Illinois judge who reversed rape conviction removed from bench after panel finds he circumvented law

CHICAGO– An Illinois judge who sparked outrage by overturning a man’s rape conviction involving a 16-year-old girl has been removed from the bench after a judicial oversight body found he skirted the law and committed guilty pleas to misconduct.

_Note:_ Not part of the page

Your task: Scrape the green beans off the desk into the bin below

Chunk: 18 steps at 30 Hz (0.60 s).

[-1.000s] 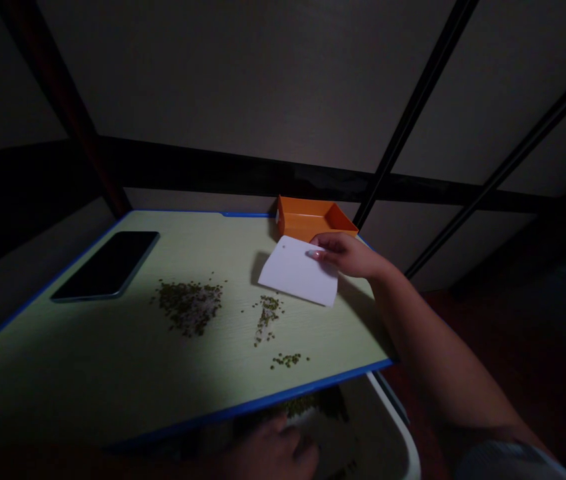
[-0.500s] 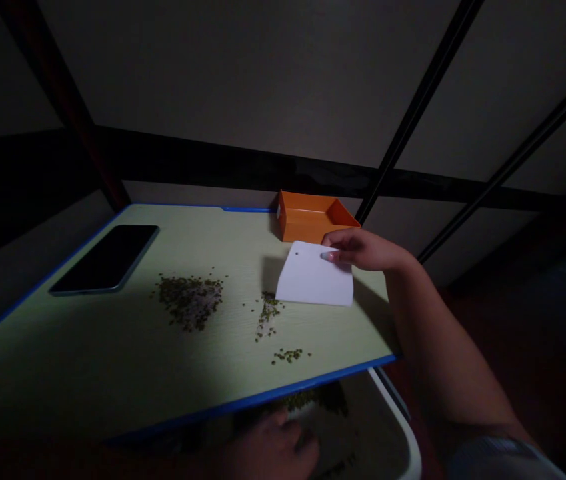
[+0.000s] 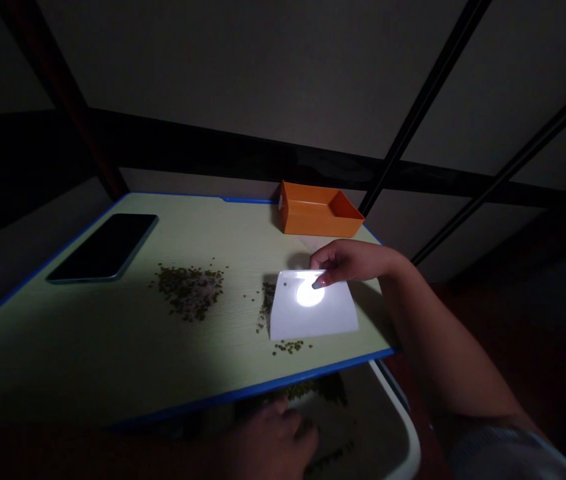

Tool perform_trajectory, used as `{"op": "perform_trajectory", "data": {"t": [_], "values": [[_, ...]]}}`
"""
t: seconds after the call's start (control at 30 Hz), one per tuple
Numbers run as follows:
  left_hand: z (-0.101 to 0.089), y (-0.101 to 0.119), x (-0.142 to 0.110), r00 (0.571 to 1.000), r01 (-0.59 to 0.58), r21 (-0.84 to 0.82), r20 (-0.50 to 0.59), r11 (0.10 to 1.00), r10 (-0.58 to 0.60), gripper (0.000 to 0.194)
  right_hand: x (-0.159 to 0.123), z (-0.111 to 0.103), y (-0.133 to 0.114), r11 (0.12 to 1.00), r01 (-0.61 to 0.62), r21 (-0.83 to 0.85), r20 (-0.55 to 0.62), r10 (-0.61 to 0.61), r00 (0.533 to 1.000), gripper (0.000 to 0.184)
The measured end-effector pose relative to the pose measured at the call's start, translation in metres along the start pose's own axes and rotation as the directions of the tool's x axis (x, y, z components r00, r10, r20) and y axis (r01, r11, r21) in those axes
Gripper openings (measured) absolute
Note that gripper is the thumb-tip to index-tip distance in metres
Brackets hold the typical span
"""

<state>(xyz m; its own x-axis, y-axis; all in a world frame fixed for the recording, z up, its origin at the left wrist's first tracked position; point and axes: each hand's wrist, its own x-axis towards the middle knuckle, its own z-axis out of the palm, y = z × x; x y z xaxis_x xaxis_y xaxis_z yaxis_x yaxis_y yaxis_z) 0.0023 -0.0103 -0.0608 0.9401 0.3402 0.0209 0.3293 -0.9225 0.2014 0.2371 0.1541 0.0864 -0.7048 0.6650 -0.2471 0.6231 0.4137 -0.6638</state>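
My right hand pinches the top edge of a white scraper, a flat sheet with a small hole in one corner and a bright glare on it. The scraper stands tilted over the table, partly hiding a small patch of greenish beans. Just below its lower edge lies a smaller bean cluster. A larger bean pile sits to the left. Below the table edge, my left hand is in shadow with curled fingers, by a white-rimmed container; whatever it grips is hidden.
An orange open box stands at the table's back right. A dark-screened phone lies at the left. The pale table has a blue edge. More beans show in the container under it. Dark panels rise behind.
My right hand has brought the scraper down and nearer the table's front edge, tilting it so that it glares. My left hand stays almost in place. The view has shifted slightly.
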Motion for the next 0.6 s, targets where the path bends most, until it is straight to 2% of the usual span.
{"op": "perform_trajectory", "data": {"t": [0.13,0.27,0.43,0.5,0.6], "values": [[-0.004,0.003,0.001,0.995,0.084,-0.062,0.056,0.995,-0.080,0.029,0.001,0.004,-0.005,0.999,0.026,0.020,0.015,-0.027,1.000,0.025],[-0.006,0.004,0.002,0.993,0.090,-0.074,0.081,0.993,-0.084,0.026,0.003,0.010,-0.008,0.998,0.054,0.025,0.059,-0.056,0.997,0.024],[-0.005,0.004,0.003,0.992,0.116,-0.062,0.059,0.991,-0.112,0.028,0.004,0.013,-0.012,0.997,0.075,-0.016,0.086,-0.074,0.994,0.023],[-0.003,0.004,0.003,0.994,0.109,-0.052,0.035,0.993,-0.107,0.034,0.004,0.013,-0.014,0.997,0.071,-0.037,0.093,-0.068,0.993,0.023],[0.001,0.005,0.002,0.996,0.091,-0.037,-0.013,0.995,-0.091,0.034,0.004,0.015,-0.016,0.996,0.064,-0.069,0.101,-0.056,0.993,0.022]]}}
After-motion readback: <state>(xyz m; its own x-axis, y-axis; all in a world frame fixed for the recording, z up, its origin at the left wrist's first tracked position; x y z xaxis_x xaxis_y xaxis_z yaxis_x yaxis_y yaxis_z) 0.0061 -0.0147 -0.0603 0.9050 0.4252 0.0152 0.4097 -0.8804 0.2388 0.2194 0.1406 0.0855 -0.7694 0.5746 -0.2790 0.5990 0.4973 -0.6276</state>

The Illinois Court Commission removed Adams County Judge Robert Adrian from the bench Friday after holding a three-day hearing in Chicago in November on a complaint filed against Adrian.

According to the decision, Adrian was “involved in multiple instances of misconduct” and “abused his position of power to satisfy his own sense of justice while circumventing the law.”

The commission could have issued a reprimand, censure or suspension without pay, but its decision said it had “sufficient grounds” to immediately remove Adrian from the bench in Adams County, western Illinois.

In October 2021, Adrian had found then 18-year-old Drew Clinton of Taylor, Michigan guilty of sexually assaulting a 16-year-old girl during a May 2021 graduation party.

The state Judicial Investigation Commission filed a complaint against Adrian after the judge dismissed Clinton’s conviction in January 2022, with the judge saying the 148 days Clinton spent in prison was sufficient punishment.

The complaint stated that Adrian admitted that he should have given Clinton the mandatory four-year prison sentence, but that he would not send him to prison. “That’s not fair,” Adrian said during the sentencing hearing, court transcripts show. “I won’t do that.”

Clinton was accused of sexually assaulting Cameron Vaughan. The Associated Press generally does not name people who say they have been sexually assaulted unless they come forward publicly.

Vaughan told The Associated Press in November, when she was 18, that Adrian’s reversal of Clinton’s sentence left her “completely shocked” but determined to oust the judge. She attended the committee meeting in November together with family, friends and sympathizers.

After Adrian dismissed Clinton’s conviction, Vaughan said the judge told the court, “This is what happens when parents allow teenagers to drink alcohol, swim in pools with their underwear on,” she said in a report that was supported by a court transcript. Hearing January 2022.

Adrian’s action sparked outrage in Vaughn’s hometown of Quincy, Illinois, and beyond, with the prosecutor in the case saying her “heart bleeds for the victim.”

Vaughan told the Chicago Tribune after Friday’s decision to remove Adrian that she was “very happy that the committee could see all the wrong and all the lies that he was telling all the time. I am so incredibly happy right now. He can’t hurt anyone else. He can’t ruin someone else’s life.”

When reached by phone Friday, Adrian told the Chicago Tribune that the commission’s decision to remove him “is completely a miscarriage of justice. I did what was right. I have always told the truth about it.”

Adams County court records show that Clinton’s guilty verdict was overturned because prosecutors failed to meet the burden of proof to prove Clinton guilty.

But in Friday’s decision, the commission wrote that it found Adrian’s contention that “he reversed his guilty finding based on his reconsideration of the evidence and his conclusion that the state had failed to prove that his case was a subterfuge was – the defendant’s attempt to justify the reversal. post hoc.”

Clinton cannot be tried again for the same crime under the Fifth Amendment. A motion to expunge Clinton’s record was denied in February 2023.